Koptekst overslaan
 

Beheerderstoepassingen

Hier worden de instellingen beschreven die gedaan kunnen worden in [Beheerderstools].

Testoproep Service

U kunt een testoproep naar het @Remote-center maken. Deze functie is alleen beschikbaar als de @Remote-service ingeschakeld en actief is. Deze functie is niet beschikbaar als [Inlichten status apparaat] of [Diagnostiek op afstand] wordt gebruikt.

Meld status van het apparaat

U kunt een bericht over de status van de printer naar het @Remote center sturen. Deze functie is alleen beschikbaar als de @Remote-service ingeschakeld en actief is. Deze functie is niet beschikbaar als [Testoproep Service] of [Diagnostiek op afstand] wordt gebruikt.

Diagnostiek op afstand

U kunt een verzoek naar de klantenservice versturen om de printer te repareren. Deze functie is alleen beschikbaar als de @Remote-service ingeschakeld en actief is. Deze functie is niet beschikbaar als [Testoproep Service] of [Inlichten status apparaat] wordt gebruikt.

Firmware-versie

U kunt de firmwareversie van de printer hier bekijken.

Vaste USB-poort

Bepaalt of hetzelfde printerstuurprogramma kan worden gebruikt voor meerdere printers via USB-verbinding.
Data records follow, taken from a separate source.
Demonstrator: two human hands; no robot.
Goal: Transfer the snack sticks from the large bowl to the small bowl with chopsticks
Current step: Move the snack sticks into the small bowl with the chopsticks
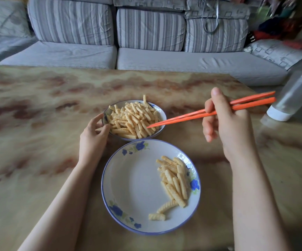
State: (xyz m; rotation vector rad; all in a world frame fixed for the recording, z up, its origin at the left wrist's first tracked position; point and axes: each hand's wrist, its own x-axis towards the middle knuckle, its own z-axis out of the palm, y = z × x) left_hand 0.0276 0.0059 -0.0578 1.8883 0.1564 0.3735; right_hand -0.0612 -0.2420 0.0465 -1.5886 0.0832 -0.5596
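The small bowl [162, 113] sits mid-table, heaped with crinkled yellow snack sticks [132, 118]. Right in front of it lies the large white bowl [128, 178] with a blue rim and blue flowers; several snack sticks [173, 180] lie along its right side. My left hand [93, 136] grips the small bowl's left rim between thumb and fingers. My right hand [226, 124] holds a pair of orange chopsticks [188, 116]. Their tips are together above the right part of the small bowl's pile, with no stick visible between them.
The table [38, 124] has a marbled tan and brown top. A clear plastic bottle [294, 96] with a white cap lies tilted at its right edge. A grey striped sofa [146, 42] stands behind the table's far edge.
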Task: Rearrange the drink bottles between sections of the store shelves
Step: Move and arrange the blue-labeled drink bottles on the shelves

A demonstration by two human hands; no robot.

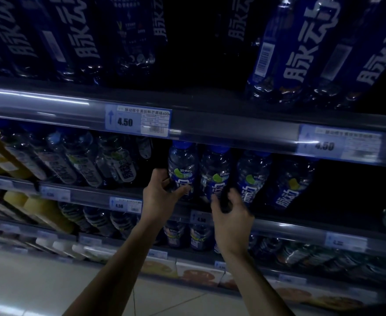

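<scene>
Step in hand: taking bottles from the middle shelf [233, 142].
Left hand [159, 192], 7 o'clock of centre: fingers wrapped round end bottle [180, 165].
Right hand [230, 213]: fingers curled, spread, at second bottle [214, 169]; grip uncertain.
Next: firm hold, lift clear.

The price tag [138, 121] on the upper shelf rail [39, 103] reads "4.50" and "600"; the tag at the rail's right end [340, 142] also reads "4.50". Top-shelf bottles [301, 42] carry "脉动"; a bottle below [183, 169] shows "3D".

My left hand [159, 192] grips a clear bottle [181, 169]: blue cap, blue label, white lettering, green spot.
</scene>
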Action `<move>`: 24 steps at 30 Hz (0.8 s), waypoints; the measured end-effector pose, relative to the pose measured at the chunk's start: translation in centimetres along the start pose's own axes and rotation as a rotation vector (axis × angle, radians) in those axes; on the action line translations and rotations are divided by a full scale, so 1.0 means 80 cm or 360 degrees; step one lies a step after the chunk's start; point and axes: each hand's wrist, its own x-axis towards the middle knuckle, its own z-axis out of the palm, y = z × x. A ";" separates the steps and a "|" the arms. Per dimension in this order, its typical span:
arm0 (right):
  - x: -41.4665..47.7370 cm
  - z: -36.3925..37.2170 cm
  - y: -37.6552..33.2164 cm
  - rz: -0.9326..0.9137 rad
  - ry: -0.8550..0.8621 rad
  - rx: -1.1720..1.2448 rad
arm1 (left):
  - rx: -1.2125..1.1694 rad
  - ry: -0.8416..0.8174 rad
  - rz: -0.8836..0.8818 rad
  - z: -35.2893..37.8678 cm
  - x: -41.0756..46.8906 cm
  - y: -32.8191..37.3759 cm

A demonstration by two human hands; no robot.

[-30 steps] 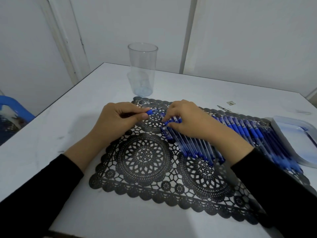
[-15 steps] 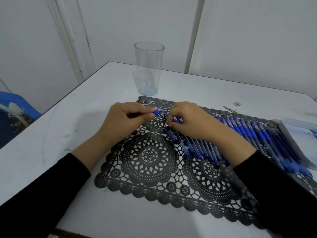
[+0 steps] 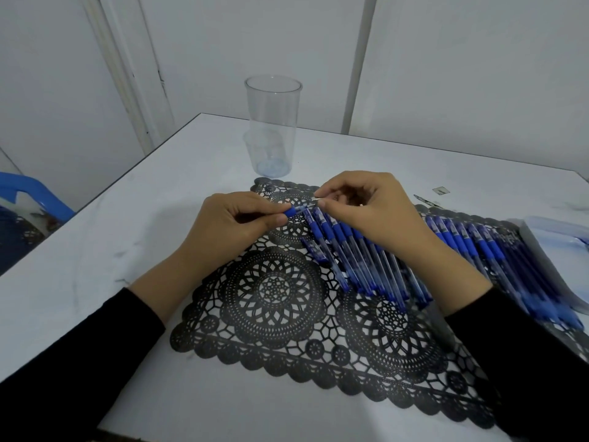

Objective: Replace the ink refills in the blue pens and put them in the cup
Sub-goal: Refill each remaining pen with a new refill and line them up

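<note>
Item, one blue pen [image 3: 294,211]: our left hand [image 3: 236,224] grips its barrel and our right hand [image 3: 366,215] pinches its tip end, above the black lace placemat [image 3: 274,291]. Item, row of pens [image 3: 360,266]: we see it on the placemat. Item, clear cup [image 3: 273,122]: upright on the white desk [image 3: 127,250], just beyond the placemat.

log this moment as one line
left hand: grips blue plastic pen | right hand: pinches pen's tip end | clear plastic cup: no pens inside

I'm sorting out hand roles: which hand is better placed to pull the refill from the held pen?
Probably the right hand: its fingertips pinch the thin end sticking out of the pen, while the left hand grips the blue grip and steadies it.
</note>
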 end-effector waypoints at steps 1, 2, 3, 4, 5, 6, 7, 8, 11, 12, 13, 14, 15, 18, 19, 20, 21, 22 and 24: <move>0.000 0.000 0.000 -0.0008 -0.0003 -0.0018 | 0.0003 -0.0001 0.0001 0.000 0.000 0.000; 0.000 0.000 -0.001 -0.0015 0.0001 -0.0033 | 0.0002 0.0000 -0.0001 0.001 0.000 0.000; -0.001 0.000 -0.001 -0.0020 0.0010 -0.0040 | -0.0003 0.0002 -0.0007 0.001 0.000 0.000; -0.001 -0.001 -0.002 -0.0023 0.0017 -0.0039 | -0.0010 0.0006 -0.0012 0.000 0.000 0.000; -0.001 -0.002 -0.003 -0.0024 0.0020 -0.0033 | -0.0014 0.0013 -0.0015 0.000 0.000 0.000; -0.001 -0.003 -0.003 -0.0022 0.0019 -0.0025 | -0.0016 0.0019 -0.0016 0.000 0.000 0.000; -0.001 -0.004 -0.003 -0.0018 0.0013 -0.0018 | -0.0019 0.0025 -0.0017 -0.001 0.000 0.000; -0.001 -0.004 -0.003 -0.0014 0.0003 -0.0015 | -0.0022 0.0031 -0.0019 -0.001 0.000 0.000; -0.001 -0.002 -0.002 -0.0019 -0.0027 -0.0002 | -0.0028 0.0027 -0.0021 0.000 -0.001 0.002; -0.001 0.000 -0.001 -0.0017 -0.0037 0.0011 | -0.0025 0.0022 -0.0015 0.000 -0.001 0.002; -0.002 0.001 -0.001 -0.0015 -0.0048 0.0026 | -0.0020 0.0018 -0.0007 0.000 -0.001 0.003; -0.002 0.003 0.000 -0.0012 -0.0061 0.0035 | -0.0014 0.0016 0.0005 0.001 -0.001 0.003; -0.002 0.004 -0.001 -0.0008 -0.0078 0.0041 | -0.0009 0.0015 0.0018 0.002 -0.002 0.004; -0.004 0.007 -0.001 0.0009 -0.0136 0.0017 | 0.0021 0.0022 0.0080 0.004 -0.003 0.005; -0.004 0.009 -0.001 0.0008 -0.0140 -0.0024 | 0.0032 0.0029 0.0092 0.004 -0.003 0.006; -0.005 0.010 -0.001 0.0004 -0.0139 -0.0076 | 0.0035 0.0036 0.0096 0.004 -0.004 0.006; -0.005 0.012 -0.001 -0.0006 -0.0139 -0.0124 | 0.0035 0.0041 0.0098 0.004 -0.004 0.006; -0.005 0.012 -0.001 -0.0013 -0.0132 -0.0149 | 0.0036 0.0042 0.0099 0.004 -0.004 0.006; -0.005 0.012 -0.001 -0.0023 -0.0102 -0.0090 | 0.0035 0.0039 0.0093 0.004 -0.003 0.006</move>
Standaardinstelling: [Uit]

  • Aan

    Het printerstuurprogramma dat u op uw computer heeft geïnstalleerd, kan worden gebruikt met elke andere printer die van hetzelfde model is als de printer die oorspronkelijk voor installatie was gebruikt.

  • Uit

    U moet het printerstuurprogramma apart installeren voor afzonderlijke printers, omdat alle printers die niet de oorspronkelijke printer zijn, worden herkend als nieuw apparaat bij aansluiting via USB.

Alle instell. terugzetten

U kunt de printerinstellingen weer terug naar fabrieksinstellingen zetten. Zorg ervoor dat de printer wordt uitgeschakeld en weer wordt ingeschakeld om de instelling te activeren.

  • Alle instell. terugzetten

    U kunt alle printerinstellingen naar hun fabrieksinstellingen terugzetten.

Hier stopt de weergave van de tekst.